| Exercise instructions |
From the data below, report how many lines contain the word "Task", giving the number and nothing else.

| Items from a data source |
+---+

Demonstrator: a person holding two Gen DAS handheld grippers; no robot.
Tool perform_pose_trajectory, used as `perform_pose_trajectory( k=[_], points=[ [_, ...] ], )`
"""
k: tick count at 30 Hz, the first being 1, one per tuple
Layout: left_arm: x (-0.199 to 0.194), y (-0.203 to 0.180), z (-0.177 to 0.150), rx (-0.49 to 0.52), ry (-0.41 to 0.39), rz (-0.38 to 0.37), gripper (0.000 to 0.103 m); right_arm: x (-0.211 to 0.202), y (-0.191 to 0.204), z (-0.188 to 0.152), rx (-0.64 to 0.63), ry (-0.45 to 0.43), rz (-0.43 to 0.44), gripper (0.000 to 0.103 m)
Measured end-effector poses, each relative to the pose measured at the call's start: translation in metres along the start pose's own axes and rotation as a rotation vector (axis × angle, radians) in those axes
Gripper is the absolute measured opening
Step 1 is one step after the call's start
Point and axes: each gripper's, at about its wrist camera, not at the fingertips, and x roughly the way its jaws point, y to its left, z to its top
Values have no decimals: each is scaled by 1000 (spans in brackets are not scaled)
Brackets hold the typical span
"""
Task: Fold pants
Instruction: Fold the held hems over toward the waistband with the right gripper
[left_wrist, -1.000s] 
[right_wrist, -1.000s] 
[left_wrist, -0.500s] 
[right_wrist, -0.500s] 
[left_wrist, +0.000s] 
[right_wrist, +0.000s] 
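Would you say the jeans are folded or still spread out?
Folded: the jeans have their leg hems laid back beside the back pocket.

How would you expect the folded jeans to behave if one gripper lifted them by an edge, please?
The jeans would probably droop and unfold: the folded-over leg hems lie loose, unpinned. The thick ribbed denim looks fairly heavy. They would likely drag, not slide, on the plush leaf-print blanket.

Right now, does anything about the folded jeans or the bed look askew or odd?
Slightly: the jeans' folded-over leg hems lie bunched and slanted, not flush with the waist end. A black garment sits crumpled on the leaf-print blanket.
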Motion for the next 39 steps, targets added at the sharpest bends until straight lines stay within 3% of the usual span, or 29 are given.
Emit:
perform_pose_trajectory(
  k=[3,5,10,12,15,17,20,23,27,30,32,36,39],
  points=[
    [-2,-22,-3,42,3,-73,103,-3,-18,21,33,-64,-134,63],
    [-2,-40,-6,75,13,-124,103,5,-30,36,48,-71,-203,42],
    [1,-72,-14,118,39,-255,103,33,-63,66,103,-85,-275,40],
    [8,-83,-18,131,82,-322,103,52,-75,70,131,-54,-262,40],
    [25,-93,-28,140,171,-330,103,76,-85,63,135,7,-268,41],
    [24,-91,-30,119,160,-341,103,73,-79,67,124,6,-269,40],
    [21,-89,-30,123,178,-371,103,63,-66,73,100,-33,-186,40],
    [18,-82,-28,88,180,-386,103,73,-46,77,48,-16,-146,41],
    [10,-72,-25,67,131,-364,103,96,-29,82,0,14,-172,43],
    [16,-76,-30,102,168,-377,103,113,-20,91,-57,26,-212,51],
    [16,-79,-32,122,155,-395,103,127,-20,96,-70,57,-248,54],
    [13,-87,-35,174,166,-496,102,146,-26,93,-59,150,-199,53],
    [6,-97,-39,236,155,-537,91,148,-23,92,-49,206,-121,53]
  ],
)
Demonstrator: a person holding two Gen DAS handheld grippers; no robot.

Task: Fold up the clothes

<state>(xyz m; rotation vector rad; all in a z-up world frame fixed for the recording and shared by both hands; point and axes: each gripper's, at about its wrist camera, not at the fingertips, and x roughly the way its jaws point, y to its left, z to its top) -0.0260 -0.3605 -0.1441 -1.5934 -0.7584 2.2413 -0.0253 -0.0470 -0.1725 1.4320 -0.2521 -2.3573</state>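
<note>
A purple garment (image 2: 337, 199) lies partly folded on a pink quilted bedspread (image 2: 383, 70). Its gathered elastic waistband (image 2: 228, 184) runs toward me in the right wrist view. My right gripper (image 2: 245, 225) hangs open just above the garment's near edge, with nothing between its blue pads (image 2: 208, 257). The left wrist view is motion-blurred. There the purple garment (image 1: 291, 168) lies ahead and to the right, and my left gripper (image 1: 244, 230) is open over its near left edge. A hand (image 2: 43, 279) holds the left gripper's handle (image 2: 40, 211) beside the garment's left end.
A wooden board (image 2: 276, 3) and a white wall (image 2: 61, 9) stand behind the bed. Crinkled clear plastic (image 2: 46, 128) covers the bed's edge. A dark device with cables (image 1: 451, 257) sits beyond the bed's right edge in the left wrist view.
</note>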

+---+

| Written response |
2